_Extracted material_.
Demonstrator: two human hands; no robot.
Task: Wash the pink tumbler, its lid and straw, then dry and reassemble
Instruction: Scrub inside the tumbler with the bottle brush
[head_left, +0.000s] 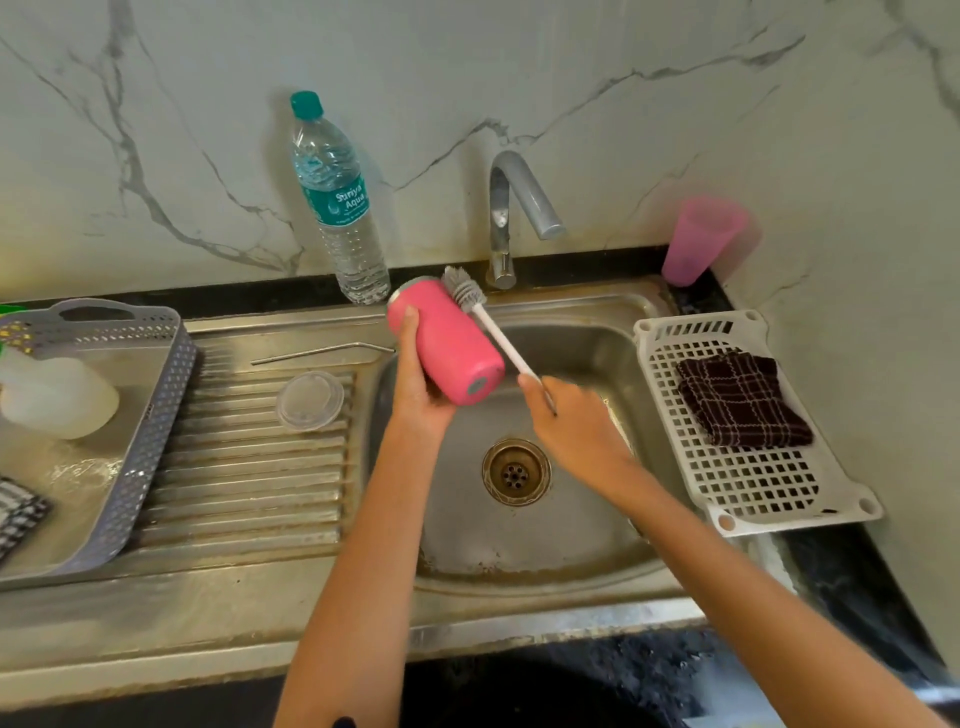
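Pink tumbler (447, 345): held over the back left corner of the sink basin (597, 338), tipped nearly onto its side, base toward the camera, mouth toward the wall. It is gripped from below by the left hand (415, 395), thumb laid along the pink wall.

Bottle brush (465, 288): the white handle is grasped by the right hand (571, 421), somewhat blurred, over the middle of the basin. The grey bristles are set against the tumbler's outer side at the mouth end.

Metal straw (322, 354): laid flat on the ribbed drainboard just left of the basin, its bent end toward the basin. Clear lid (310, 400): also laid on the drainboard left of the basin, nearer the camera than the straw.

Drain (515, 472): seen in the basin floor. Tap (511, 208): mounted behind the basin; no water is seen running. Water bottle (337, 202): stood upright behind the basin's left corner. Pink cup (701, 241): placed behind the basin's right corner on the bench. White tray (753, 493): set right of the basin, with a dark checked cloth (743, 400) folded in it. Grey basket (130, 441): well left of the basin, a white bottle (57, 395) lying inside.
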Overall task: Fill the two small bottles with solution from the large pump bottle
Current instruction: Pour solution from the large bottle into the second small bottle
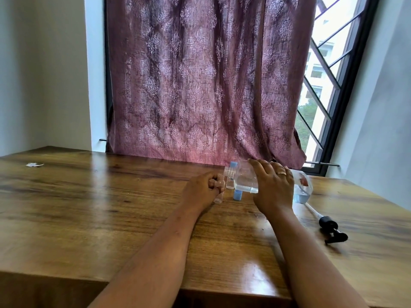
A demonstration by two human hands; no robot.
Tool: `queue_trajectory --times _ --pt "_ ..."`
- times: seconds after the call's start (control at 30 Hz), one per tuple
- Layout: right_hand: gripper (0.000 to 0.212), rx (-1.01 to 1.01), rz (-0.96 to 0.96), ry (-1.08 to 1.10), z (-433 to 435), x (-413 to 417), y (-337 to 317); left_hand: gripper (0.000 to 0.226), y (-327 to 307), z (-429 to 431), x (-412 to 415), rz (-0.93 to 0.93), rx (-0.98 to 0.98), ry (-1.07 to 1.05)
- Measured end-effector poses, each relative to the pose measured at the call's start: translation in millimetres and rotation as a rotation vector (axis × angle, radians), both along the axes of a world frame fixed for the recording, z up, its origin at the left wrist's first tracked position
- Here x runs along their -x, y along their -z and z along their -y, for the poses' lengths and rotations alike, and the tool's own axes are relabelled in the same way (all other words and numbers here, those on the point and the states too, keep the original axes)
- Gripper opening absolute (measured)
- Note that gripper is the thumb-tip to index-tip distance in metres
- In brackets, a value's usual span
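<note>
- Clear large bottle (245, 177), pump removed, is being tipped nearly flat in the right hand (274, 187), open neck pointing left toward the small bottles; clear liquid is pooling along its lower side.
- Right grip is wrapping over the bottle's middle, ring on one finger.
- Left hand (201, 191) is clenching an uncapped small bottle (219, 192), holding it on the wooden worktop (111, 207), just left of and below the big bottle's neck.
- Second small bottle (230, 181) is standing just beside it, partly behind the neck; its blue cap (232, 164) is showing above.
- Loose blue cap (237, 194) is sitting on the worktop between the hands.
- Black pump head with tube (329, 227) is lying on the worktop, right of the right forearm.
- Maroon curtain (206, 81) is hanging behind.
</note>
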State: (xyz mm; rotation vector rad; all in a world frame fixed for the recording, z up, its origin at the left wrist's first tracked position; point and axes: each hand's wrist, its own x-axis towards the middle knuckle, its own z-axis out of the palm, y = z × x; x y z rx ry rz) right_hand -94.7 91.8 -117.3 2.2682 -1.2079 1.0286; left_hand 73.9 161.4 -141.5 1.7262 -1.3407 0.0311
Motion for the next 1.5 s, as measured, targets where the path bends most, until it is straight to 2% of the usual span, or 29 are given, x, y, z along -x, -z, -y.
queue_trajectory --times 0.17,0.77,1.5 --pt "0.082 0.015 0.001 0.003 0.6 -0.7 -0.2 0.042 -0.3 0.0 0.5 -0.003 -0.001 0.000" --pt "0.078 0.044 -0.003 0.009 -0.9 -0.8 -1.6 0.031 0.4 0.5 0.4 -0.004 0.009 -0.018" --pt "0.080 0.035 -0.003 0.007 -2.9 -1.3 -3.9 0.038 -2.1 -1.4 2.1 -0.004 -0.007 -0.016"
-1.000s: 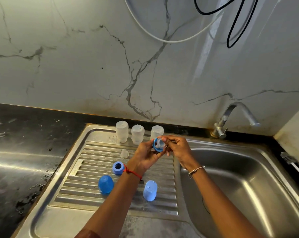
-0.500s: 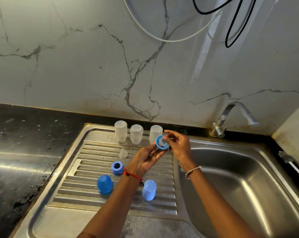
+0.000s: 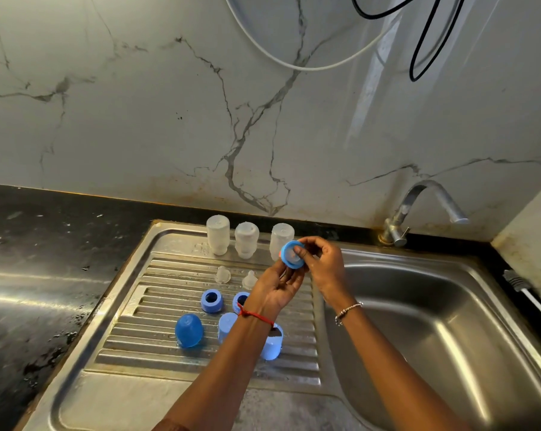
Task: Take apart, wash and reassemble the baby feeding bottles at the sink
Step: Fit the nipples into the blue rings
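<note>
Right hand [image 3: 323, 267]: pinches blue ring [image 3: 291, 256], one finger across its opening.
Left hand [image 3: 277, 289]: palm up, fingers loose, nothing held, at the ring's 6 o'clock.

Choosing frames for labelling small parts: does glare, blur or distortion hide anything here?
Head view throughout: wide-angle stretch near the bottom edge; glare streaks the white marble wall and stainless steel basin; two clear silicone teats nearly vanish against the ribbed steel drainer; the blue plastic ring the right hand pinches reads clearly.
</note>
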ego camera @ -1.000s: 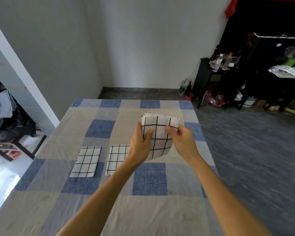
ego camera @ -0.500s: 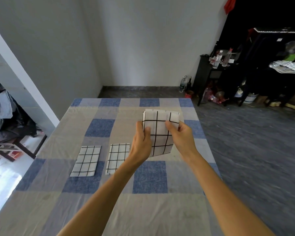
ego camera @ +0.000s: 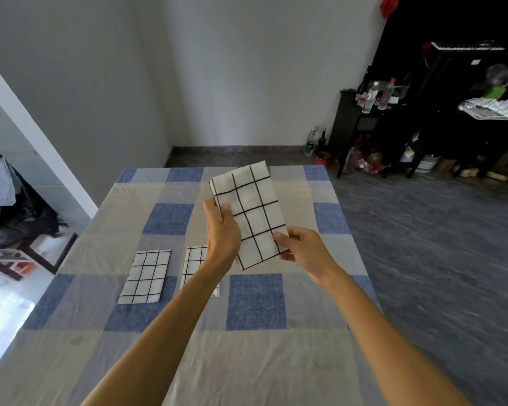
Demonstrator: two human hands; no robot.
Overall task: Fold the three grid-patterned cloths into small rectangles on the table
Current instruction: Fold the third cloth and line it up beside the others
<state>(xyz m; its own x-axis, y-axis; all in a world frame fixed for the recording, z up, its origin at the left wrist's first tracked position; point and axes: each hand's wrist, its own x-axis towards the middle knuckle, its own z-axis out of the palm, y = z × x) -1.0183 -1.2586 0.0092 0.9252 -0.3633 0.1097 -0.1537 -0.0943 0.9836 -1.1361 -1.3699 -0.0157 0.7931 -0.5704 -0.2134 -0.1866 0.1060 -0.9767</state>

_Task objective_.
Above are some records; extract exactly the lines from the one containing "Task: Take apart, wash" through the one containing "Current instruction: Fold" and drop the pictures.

_Exercise answer_.
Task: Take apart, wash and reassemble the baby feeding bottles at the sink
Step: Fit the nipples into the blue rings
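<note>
Right hand [image 3: 323, 267]: pinches blue ring [image 3: 291, 256], one finger across its opening.
Left hand [image 3: 277, 289]: palm up, fingers loose, nothing held, at the ring's 6 o'clock.

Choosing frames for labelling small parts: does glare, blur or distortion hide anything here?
Head view throughout: wide-angle stretch near the bottom edge; glare streaks the white marble wall and stainless steel basin; two clear silicone teats nearly vanish against the ribbed steel drainer; the blue plastic ring the right hand pinches reads clearly.
</note>
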ego camera @ -1.000s: 
ego camera @ -0.500s: 
ego camera @ +0.000s: 
Demonstrator: two human hands; no robot.
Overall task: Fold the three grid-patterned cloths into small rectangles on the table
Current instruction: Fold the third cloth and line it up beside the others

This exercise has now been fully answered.